▶ _YOUR TASK_
Copy each line of the data below, character for character.

▶ _RECORDED INFORMATION_
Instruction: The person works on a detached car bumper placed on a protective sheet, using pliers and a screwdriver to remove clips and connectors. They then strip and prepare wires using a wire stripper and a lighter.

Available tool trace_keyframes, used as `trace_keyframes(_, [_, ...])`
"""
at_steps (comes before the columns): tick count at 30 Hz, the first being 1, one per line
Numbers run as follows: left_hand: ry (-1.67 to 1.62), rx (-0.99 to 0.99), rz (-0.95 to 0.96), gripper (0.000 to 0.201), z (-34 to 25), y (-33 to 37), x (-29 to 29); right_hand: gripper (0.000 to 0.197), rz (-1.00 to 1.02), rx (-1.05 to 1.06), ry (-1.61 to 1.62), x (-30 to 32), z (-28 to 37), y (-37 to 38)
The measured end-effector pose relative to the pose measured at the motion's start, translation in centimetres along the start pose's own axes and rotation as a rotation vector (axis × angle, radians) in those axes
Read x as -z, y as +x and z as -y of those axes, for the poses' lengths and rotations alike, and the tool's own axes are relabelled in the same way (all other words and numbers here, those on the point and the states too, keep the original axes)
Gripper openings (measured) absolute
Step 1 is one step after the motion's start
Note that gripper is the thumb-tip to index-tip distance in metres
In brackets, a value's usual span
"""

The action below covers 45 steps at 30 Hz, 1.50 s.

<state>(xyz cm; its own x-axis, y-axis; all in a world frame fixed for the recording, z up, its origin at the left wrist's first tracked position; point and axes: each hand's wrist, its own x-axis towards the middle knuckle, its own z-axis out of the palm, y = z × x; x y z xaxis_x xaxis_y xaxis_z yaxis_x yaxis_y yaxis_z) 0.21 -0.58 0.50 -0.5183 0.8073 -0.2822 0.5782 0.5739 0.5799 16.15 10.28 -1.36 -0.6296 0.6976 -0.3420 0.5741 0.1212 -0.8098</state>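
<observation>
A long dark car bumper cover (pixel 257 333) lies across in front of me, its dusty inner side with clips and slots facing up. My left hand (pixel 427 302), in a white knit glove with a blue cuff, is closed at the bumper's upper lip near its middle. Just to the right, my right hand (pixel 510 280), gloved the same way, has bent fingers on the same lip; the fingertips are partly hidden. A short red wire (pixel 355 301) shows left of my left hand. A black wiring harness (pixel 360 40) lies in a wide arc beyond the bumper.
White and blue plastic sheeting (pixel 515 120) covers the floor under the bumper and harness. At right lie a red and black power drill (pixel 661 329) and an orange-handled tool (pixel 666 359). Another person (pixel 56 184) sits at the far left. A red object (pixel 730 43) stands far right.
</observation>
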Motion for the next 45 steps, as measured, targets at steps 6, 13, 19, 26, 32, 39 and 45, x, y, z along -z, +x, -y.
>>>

▶ _TASK ANSWER_
Instruction: The person works on a detached car bumper placed on a protective sheet, using pliers and a screwdriver to remove clips and connectors. They then strip and prepare wires using a wire stripper and a lighter.

Available tool trace_keyframes, used as `trace_keyframes(_, [_, ...])`
"""
at_steps (comes before the columns): tick count at 30 Hz, the first being 1, one per line
Numbers run as follows: left_hand: ry (-1.67 to 1.62), rx (-0.99 to 0.99), rz (-0.95 to 0.96), gripper (0.000 to 0.201), z (-34 to 25), y (-33 to 37), x (-29 to 29); right_hand: gripper (0.000 to 0.197), rz (-1.00 to 1.02), rx (-1.05 to 1.06), ry (-1.61 to 1.62), x (-30 to 32), z (-28 to 37), y (-37 to 38)
The measured end-effector pose relative to the pose measured at the motion's start, translation in centimetres along the start pose's own axes and rotation as a rotation vector (axis × angle, radians) in those axes
Read x as -z, y as +x and z as -y of those axes, for the poses' lengths and rotations alike, and the tool's own axes are relabelled in the same way (all other words and numbers here, those on the point and the states too, keep the original axes)
Gripper openings (measured) absolute
Step 1 is one step after the motion's start
Note that gripper is the thumb-tip to index-tip distance in metres
In brackets, a value's usual span
"""

The action below covers 45 steps at 30 Hz, 1.50 s.

<state>(xyz cm; its own x-axis, y-axis; all in a world frame fixed for the recording, z up, its origin at the left wrist's first tracked position; point and axes: each hand's wrist, its own x-axis towards the middle knuckle, its own z-axis out of the palm, y = z × x; x y z xaxis_x xaxis_y xaxis_z yaxis_x yaxis_y yaxis_z) 0.21 -0.58 0.50 -0.5183 0.8073 -0.2822 0.5782 0.5739 0.5799 16.15 10.28 -1.36 -0.6296 0.6976 -0.3420 0.5741 0.1212 -0.8098</state>
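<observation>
A long dark car bumper cover (pixel 257 333) lies across in front of me, its dusty inner side with clips and slots facing up. My left hand (pixel 427 302), in a white knit glove with a blue cuff, is closed at the bumper's upper lip near its middle. Just to the right, my right hand (pixel 510 280), gloved the same way, has bent fingers on the same lip; the fingertips are partly hidden. A short red wire (pixel 355 301) shows left of my left hand. A black wiring harness (pixel 360 40) lies in a wide arc beyond the bumper.
White and blue plastic sheeting (pixel 515 120) covers the floor under the bumper and harness. At right lie a red and black power drill (pixel 661 329) and an orange-handled tool (pixel 666 359). Another person (pixel 56 184) sits at the far left. A red object (pixel 730 43) stands far right.
</observation>
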Motion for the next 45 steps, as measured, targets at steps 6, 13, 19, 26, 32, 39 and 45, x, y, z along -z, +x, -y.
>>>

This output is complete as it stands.